**ABOUT THIS EXERCISE:** Set the data down again, word for word, as it appears below.

—————

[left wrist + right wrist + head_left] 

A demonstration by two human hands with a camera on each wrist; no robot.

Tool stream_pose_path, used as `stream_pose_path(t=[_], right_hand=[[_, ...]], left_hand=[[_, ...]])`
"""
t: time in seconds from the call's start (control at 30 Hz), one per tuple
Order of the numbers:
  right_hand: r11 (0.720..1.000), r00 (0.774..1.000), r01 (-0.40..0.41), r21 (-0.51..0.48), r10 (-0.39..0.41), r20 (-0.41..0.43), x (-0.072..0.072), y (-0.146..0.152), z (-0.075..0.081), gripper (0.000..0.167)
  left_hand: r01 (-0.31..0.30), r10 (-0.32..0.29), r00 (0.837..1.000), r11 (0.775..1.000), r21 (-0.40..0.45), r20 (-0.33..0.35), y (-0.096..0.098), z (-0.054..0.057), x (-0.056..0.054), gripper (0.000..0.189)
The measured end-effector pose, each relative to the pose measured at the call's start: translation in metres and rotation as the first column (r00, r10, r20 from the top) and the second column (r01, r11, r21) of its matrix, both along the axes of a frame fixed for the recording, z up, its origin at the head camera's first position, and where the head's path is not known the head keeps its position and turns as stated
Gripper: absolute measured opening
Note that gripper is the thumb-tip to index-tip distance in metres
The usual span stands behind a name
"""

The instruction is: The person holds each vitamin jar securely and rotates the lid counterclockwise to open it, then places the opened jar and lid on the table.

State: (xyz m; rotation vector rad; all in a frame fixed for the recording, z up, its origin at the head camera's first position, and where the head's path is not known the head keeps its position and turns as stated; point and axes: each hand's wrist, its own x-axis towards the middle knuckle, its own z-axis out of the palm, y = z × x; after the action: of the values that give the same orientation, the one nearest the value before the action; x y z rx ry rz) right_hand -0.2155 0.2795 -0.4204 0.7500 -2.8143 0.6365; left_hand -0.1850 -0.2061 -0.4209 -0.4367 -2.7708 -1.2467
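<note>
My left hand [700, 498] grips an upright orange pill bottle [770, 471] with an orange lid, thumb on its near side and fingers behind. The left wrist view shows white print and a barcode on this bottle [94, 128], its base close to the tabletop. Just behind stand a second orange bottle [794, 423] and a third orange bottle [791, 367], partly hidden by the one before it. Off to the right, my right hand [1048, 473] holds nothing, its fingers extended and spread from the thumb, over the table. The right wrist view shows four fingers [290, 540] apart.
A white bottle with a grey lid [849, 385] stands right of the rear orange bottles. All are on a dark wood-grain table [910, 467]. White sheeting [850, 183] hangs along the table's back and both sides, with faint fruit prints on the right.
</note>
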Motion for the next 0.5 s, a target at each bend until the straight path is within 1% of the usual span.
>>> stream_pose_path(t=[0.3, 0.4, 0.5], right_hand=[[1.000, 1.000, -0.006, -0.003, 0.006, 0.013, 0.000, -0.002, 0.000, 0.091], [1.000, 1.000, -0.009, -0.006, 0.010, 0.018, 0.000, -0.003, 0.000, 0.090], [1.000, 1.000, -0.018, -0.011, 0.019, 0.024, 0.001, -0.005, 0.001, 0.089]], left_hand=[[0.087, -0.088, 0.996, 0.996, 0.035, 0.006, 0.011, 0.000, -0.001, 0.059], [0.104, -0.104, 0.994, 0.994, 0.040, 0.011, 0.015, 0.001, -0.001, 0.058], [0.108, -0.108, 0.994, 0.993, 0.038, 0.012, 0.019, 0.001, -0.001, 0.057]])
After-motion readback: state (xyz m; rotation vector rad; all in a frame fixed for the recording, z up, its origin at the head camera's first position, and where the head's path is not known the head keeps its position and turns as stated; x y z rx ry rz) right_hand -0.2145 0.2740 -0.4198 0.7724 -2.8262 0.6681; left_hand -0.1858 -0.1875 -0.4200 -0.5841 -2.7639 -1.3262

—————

**ANSWER TO THIS TASK:**
[left wrist + right wrist + head_left] 

A demonstration by two human hands with a camera on each wrist; no robot.

Tool stream_pose_path, used as `stream_pose_path(t=[_], right_hand=[[_, ...]], left_hand=[[_, ...]])`
"""
t: time in seconds from the call's start (control at 30 Hz), one per tuple
Order of the numbers:
  right_hand: r11 (0.720..1.000), r00 (0.774..1.000), r01 (-0.40..0.41), r21 (-0.51..0.48), r10 (-0.39..0.41), r20 (-0.41..0.43), x (-0.072..0.072), y (-0.146..0.152), z (-0.075..0.081), gripper (0.000..0.167)
  left_hand: r01 (-0.31..0.30), r10 (-0.32..0.29), r00 (0.837..1.000), r11 (0.775..1.000), r21 (-0.40..0.45), r20 (-0.33..0.35), y (-0.096..0.098), z (-0.054..0.057), x (-0.056..0.054), gripper (0.000..0.189)
The measured end-effector pose, each relative to the pose measured at the call's start: translation in metres and rotation as the first column (r00, r10, r20 from the top) and the second column (r01, r11, r21) of its matrix, both along the axes of a frame fixed for the recording, z up, its origin at the head camera's first position, and where the head's path is not known the head keeps its position and turns as stated
Gripper: absolute measured opening
Note that gripper is the thumb-tip to index-tip distance in metres
The usual span stands behind a name
"""

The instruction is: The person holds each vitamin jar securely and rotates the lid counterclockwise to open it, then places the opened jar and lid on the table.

State: (xyz m; rotation vector rad; all in a frame fixed for the recording, z up, its origin at the head camera's first position, and where the head's path is not known the head keeps its position and turns as stated; point and axes: each hand's wrist, its own x-axis towards the middle knuckle, its own z-axis out of the palm, y = z × x; after the action: of the values that give the same orientation, the one nearest the value before the action; x y z rx ry rz) right_hand -0.2155 0.2795 -0.4204 0.7500 -2.8143 0.6365; left_hand -0.1850 -0.2061 -0.4209 -0.4367 -2.7708 -1.2467
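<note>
My left hand [700, 498] grips an upright orange pill bottle [770, 471] with an orange lid, thumb on its near side and fingers behind. The left wrist view shows white print and a barcode on this bottle [94, 128], its base close to the tabletop. Just behind stand a second orange bottle [794, 423] and a third orange bottle [791, 367], partly hidden by the one before it. Off to the right, my right hand [1048, 473] holds nothing, its fingers extended and spread from the thumb, over the table. The right wrist view shows four fingers [290, 540] apart.
A white bottle with a grey lid [849, 385] stands right of the rear orange bottles. All are on a dark wood-grain table [910, 467]. White sheeting [850, 183] hangs along the table's back and both sides, with faint fruit prints on the right.
</note>
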Motion for the next 0.5 s, a target at each bend until the straight path is within 1% of the usual span.
>>> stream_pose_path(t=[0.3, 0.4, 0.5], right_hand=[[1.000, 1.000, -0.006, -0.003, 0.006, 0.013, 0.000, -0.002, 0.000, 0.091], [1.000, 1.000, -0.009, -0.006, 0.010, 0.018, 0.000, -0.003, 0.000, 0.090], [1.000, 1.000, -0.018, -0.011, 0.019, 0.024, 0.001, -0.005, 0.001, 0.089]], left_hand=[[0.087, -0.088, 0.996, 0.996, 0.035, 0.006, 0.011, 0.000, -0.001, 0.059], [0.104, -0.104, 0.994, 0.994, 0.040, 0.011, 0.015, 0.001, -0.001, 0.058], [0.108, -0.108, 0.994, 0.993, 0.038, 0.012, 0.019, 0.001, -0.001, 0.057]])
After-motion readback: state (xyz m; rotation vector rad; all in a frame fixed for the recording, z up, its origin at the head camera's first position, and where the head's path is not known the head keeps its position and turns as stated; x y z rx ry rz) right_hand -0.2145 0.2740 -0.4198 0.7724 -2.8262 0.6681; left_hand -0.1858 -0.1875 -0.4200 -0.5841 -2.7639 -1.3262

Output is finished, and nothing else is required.